The law states that all hemp-derived cannabinoids including CBD can be legally sold in food, beverages, topicals and more — as long as the products contain less than the federal limit of 0.3 percent THC. Edible products and beverages should be limited to a total of 5 mg THC per serving and 50 mg per pack.

The THC limit applies to all forms of psychoactive compounds, including the more widely known delta-9 THC, as well as other common derivatives such as delta-8 that are in a particularly gray regulatory area in many state markets.

In the new interview, Jensen declined to say whether he would review the unique cannabis policy, noting that officials should evaluate the program’s effectiveness after six months to see if changes should be made.

“I think we have a little bit of mud on the wall and we have to sort it out and see what gets stuck,” he said.

On his campaign website, Jensen expresses support for improving the state’s medical cannabis program and erasing previous marijuana possession records.

“Individuals with previous criminal convictions can have difficulty obtaining and maintaining employment, attending university, and engaging in other activities. In some cases, this hardship can lead to other crimes and regression,” the website Says. “Dr.
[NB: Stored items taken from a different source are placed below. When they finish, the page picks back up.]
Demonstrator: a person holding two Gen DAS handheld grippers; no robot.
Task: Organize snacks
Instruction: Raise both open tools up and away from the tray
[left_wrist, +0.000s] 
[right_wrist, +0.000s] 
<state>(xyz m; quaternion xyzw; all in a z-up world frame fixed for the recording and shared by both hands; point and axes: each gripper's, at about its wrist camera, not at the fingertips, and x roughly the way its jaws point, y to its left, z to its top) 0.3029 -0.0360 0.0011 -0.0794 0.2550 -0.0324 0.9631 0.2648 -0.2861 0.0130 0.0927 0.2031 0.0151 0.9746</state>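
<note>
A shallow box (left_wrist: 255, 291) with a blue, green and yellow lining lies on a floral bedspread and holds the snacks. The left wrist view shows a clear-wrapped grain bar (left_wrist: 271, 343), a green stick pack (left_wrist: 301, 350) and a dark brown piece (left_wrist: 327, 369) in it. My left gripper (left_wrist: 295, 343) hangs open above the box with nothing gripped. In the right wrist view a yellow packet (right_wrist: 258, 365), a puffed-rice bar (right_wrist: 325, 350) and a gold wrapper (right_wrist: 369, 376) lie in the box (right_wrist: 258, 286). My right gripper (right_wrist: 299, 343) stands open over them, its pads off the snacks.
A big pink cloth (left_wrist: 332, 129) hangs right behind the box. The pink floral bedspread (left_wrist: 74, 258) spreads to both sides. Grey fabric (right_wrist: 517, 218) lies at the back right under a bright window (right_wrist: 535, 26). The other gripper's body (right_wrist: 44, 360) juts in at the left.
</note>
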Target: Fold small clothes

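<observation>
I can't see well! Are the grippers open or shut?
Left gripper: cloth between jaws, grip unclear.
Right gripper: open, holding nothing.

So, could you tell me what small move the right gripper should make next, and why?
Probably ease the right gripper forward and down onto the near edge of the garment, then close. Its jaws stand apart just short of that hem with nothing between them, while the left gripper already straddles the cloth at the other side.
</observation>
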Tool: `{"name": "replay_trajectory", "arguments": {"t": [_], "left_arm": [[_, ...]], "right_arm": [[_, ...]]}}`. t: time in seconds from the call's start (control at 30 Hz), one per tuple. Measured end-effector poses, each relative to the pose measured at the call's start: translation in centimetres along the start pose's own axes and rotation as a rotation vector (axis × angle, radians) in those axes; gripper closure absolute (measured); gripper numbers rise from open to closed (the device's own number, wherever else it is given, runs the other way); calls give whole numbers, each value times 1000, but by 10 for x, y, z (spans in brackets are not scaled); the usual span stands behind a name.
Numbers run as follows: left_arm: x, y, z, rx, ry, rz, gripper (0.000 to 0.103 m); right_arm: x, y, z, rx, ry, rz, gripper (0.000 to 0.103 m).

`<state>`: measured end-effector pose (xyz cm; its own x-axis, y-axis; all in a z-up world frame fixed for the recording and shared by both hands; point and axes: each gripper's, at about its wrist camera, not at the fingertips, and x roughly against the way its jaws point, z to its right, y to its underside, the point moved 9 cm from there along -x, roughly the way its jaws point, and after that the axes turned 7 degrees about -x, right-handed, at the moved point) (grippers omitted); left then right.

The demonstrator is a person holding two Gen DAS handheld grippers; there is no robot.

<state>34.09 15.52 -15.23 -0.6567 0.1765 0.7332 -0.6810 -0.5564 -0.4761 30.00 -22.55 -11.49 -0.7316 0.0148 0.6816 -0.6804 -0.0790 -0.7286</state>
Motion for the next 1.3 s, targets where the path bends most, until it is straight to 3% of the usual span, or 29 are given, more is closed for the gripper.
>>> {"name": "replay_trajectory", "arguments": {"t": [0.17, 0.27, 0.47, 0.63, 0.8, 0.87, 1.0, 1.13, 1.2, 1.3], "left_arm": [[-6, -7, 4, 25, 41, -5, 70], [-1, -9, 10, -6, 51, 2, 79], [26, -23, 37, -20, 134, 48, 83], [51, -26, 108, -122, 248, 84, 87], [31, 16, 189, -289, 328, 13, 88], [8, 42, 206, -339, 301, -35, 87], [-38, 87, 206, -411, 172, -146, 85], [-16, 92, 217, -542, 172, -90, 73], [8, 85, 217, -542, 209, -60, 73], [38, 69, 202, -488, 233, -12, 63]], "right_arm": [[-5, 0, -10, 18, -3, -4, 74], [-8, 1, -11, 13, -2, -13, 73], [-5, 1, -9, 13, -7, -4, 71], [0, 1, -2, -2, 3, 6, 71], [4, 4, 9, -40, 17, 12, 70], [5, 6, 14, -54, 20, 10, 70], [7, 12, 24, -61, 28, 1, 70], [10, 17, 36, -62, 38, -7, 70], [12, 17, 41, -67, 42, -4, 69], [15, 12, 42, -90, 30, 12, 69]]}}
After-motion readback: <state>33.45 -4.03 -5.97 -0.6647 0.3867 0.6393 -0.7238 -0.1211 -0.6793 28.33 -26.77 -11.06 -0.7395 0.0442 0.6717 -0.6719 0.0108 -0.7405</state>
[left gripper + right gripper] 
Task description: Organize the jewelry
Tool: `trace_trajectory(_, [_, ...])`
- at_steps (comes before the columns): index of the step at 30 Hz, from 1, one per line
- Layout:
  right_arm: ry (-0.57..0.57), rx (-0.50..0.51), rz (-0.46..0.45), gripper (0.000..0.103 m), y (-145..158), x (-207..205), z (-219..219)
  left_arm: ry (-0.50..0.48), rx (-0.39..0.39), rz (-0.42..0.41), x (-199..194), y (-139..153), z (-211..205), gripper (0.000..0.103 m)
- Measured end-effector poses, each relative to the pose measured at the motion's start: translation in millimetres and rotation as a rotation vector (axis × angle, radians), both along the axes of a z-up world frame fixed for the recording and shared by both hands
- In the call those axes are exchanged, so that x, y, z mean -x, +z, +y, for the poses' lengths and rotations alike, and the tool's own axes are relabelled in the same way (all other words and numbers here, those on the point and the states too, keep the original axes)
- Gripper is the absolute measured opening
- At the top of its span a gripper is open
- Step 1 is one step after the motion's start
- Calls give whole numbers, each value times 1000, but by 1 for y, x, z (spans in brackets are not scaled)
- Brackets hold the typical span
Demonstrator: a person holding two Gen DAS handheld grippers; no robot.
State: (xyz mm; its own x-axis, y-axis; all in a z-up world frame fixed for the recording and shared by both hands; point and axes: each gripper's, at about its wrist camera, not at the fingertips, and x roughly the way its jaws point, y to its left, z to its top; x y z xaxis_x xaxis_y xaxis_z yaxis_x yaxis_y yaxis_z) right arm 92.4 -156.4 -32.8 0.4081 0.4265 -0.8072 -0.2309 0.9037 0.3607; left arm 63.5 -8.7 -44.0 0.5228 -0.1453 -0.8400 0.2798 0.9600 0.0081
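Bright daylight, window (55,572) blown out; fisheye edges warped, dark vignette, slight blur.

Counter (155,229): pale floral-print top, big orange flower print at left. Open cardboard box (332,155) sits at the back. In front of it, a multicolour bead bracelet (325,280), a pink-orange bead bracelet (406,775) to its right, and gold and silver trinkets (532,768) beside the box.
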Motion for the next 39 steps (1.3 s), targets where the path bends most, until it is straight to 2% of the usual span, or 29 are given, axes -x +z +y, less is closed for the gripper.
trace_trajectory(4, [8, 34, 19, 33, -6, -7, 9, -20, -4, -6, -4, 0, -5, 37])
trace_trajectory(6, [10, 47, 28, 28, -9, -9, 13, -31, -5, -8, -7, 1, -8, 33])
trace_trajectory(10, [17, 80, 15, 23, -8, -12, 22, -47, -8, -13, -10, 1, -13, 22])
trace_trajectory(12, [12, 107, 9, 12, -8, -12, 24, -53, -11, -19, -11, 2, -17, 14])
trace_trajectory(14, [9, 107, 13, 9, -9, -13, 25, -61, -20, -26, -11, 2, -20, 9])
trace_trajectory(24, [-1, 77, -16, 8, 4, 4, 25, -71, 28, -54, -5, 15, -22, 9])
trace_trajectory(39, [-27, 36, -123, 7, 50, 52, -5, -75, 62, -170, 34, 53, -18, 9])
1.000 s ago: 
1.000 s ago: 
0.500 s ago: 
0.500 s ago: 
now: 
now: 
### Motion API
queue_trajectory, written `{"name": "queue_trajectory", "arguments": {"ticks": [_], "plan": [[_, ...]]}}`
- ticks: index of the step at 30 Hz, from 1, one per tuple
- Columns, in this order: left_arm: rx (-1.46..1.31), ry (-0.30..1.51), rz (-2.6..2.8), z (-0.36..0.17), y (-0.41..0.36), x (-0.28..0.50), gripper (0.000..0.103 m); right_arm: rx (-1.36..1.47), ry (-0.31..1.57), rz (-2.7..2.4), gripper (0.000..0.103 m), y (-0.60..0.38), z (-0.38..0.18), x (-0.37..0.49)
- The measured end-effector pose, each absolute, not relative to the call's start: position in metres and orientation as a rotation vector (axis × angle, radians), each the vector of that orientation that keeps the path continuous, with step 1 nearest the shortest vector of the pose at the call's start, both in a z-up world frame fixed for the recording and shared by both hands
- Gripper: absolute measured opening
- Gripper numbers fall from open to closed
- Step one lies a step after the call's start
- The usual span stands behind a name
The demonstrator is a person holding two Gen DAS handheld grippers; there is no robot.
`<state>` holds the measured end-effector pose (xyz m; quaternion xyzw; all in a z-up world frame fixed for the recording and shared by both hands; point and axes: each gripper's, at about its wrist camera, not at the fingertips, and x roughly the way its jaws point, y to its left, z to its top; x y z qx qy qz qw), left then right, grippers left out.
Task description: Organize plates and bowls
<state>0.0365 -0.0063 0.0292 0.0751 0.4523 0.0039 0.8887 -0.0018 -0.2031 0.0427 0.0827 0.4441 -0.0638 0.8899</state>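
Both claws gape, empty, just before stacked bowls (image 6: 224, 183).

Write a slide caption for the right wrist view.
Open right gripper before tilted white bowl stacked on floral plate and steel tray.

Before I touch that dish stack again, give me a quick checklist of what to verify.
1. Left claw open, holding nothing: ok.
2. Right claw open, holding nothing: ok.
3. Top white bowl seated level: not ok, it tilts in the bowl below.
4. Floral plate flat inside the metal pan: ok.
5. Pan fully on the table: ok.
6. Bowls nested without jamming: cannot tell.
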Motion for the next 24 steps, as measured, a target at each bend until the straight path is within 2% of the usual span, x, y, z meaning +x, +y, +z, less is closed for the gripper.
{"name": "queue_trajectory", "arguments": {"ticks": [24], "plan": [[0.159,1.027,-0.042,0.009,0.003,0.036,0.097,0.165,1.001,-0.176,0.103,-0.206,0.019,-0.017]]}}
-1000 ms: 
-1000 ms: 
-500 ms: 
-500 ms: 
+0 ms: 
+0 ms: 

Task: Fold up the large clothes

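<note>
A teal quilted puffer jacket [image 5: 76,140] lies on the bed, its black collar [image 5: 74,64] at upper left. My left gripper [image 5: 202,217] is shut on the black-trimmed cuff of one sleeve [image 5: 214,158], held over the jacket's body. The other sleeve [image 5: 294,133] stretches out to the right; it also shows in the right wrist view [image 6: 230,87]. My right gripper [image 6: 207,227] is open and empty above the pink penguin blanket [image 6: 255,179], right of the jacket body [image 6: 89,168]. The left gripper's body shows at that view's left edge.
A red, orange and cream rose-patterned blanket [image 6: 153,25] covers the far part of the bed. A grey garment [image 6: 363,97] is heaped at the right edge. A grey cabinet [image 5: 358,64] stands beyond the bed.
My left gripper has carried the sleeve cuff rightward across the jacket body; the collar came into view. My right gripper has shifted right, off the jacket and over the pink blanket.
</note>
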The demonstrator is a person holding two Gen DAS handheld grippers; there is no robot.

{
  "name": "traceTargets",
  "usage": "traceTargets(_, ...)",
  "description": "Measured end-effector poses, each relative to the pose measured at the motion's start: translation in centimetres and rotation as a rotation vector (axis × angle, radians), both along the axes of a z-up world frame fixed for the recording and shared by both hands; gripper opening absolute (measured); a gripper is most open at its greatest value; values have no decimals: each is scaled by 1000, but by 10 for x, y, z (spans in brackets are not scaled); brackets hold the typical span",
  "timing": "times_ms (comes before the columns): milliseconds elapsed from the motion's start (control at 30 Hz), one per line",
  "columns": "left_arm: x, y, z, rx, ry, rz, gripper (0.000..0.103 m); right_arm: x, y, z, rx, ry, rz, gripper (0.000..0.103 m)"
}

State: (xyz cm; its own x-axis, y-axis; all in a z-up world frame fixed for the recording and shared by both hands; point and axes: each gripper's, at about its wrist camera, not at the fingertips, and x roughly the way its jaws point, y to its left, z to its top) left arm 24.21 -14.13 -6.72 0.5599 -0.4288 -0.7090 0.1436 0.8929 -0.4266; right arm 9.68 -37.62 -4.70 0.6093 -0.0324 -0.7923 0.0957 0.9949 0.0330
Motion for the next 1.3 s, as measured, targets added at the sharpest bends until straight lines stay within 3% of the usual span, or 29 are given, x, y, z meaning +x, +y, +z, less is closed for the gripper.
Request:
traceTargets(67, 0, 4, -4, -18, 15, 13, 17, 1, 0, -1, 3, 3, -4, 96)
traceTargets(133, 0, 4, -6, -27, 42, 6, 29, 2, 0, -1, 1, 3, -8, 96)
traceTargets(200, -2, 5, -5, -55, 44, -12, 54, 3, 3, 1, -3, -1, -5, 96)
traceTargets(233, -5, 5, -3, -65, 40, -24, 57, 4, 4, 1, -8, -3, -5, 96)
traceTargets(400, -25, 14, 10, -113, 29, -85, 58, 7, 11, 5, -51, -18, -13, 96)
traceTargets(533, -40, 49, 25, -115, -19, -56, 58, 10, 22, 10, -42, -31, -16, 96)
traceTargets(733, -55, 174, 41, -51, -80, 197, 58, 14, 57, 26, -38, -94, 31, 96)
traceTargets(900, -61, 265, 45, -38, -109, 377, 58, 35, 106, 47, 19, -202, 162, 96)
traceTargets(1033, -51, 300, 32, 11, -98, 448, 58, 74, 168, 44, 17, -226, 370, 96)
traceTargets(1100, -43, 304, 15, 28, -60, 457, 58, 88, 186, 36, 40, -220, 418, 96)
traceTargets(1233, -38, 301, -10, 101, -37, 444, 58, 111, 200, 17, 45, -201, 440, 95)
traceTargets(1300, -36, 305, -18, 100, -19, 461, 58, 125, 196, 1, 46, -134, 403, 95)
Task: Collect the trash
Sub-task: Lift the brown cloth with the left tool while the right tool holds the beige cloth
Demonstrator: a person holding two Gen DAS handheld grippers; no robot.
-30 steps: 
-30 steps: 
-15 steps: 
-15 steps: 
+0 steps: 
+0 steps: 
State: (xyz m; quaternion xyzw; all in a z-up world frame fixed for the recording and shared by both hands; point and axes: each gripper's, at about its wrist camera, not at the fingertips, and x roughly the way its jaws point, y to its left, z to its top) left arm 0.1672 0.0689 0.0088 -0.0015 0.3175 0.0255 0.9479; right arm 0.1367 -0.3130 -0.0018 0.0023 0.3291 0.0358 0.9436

Jensen thinks it is time to end the cycle and erase these minor irregularities that do more harm than good.”

In 2019, he also called for the federal rescheduling of cannabis to make it easier to research the plant.

But while Jensen said in the last interview that endorsement should be decided by voters on the ballot, he sponsored a bill in 2019 that would Established a cannabis market for adults In Minnesota by law passed by legislators.

The proposed legislation would have allowed adults 21 and older to own, grow and purchase cannabis from licensed retailers, while also tasking regulators with approving testing and cultivation work.

The bill would also have created a pathway to get rid of past marijuana-related convictions and invest tax revenue from cannabis sales in communities that have been disproportionately affected by the war on drugs.

Back in January, Winkler and López Franzen They discussed their plans to advance cannabis reform this session.

Winkler said at the time that his bill was “the product of hundreds of hours of work involving thousands of people, and countless hearings and public hearings.”

Separately, some Democrats including Winkler’s team have found hung herself in controversy about an alleged (and ultimately unsuccessful) attempt to change the name of a third party focused on marijuana that some saw as undermining Democratic support on the ballot in previous rounds to one aimed instead at wooing far-right conservatives in an apparent attempt to pull votes away from Republicans in the upcoming election .

Previously, in 2019, the governor State agencies were directed to prepare for the implementation of reform In anticipation of transient legalization at the end.

While the legislation was ultimately not enacted after the House passed the bill last year, the governor has already signed off on the bill. Expand the state’s medical marijuana programpartly by allowing patients access to smokeable cannabis products.

A poll of Minnesota lawmakers published last year showed that 58 percent of the population support legalization. This is a modest increase Compared to 2019 room surveywhich showed 56 percent support.

The House Majority Leader said in 2020 that if Senate Republicans don’t agree to legislatively change policy, he hopes they will At least let voters decide on cannabis As a 2022 ballot measure, that did not materialize.

Meanwhile, marijuana policy has recently come to the fore in gubernatorial races in South CarolinaAnd the South Dakota And the Pennsylvania.